Dom Lizarraga

dominiclizarraga@hotmail.com

I read Agile web Development with Rails 6 🛤 by Sam Ruby, David B Copeland, Dave Thomas. on

Review

This was the first Rails book I read and caught me with the real example it takes you through, you’ll be building an online shop and the author goes from installing Rails, ruby and other libraries to finally code some automations and uploading to Heroku, you can either follow the book or at the beginning of each chapter you can download the final version of the app so that you will never lose track of what is being presented, also, brings a summary after lesson and has a playtime section where you can push yourself to do a bit more of the exercises.

In addition something I find very interesting in the book is that the foreword and some sections in each chapter DHH had the opportunity to share either his experience or advice regarding the current topic and he, being the creator of this framework and having built a company on top of it (Basecamp and Hey), I consider it as a nugget of information. Lastly, this is the book that has the best explanation about how Action Pack, Action Controller, Action View, Action Dispatch work together; it dedicates 1 chapter to just explain how routes get match to the controller and their actions and how are they converted into views. Very immaculate.

Let’s begin with chapter 2 (1st is about installing all the stuff) The first example is to show the reader how to use the rails command, in this case the author creates a demo app with two views and one controller, after that it creates a couple of links in order to show how works, nothing fancy so far.

Next chapter goes over the MVC architecture, the model is responsible for maintaining the state of the application. Is more than data; It enforces all the business rules that apply to the that data. For example, if a discount should not be applied to orders of less than $20, the model enforces the constraint. The model acts as both a gatekeeper and a data stored.

That view is responsible for generating a user interface, normally based on data in the model. For example, an online store has a list of products to be displayed on a catalog screen. The list is accessible via the model, but it is a view that formats the list for the end user. Debut itself never handles incoming data. Controllers on the other side, orchestrate the application. They receive events from the outside world (normally, user input), interact with the model, and display an appropriate view to the user.

The MVC architecture was originally intended for conventional GUI applications, where developers found that the separation of concerns led to far less coupling which in turn made the code easier to write and maintain. Each concept or action was expressed in a single, well known place.

In a Rails application, an incoming request is first sent to a router, which works out where in the application the request should be sent and how the request should be parsed. Ultimately, these face identifies a particular method (called an action in rails parlance) somewhere in the controller code. The action might look at data in the request it might interact with the model, and it might cause other actions to be invoked. Eventually the action prepares information for the view, renders something to the user.
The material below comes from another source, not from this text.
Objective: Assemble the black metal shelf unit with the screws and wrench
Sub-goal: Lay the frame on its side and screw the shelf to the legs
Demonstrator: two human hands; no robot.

The routing component receives the incoming request and immediately picks it apart. The request contains a path (/line_items?product_id=2) and a method (this button does a POST operation; Other commands methods are GET, PUT, PATCH and DELETE). In this case, Rails takes the first part of the path line_items as the name of the controller and the product_id as the id of the product . By convention, POST methods are associated with create actions. They create method handles user requests. In this case, it finds the current user shopping cart when parentheses which is an object managed by the model). It also asks the model to find the information for product 2. It then tells the shopping cart to add the product to itself.

Object relational mapping (ORM) libraries map database tables to classes. If a database has a table called orders, our program will have a class name Order. Rows in this table correspond to objects of the class - a particular order is represented as an object of the Order class. Within that object, attributes are used to get and set the individual columns . Our order object has methods to get and set the amount, sales tax, and so on.

So, and ORM layer maps tables to classes, rows to objects, and columns to attributes of those objects. Class methods are used to perform table level operations, and instance method perform operations on individual rows. Active record is the ORM layer supplied with rails. It closely follows the standard model: tables map 2 classes, roast two objects, and columns to object attributes.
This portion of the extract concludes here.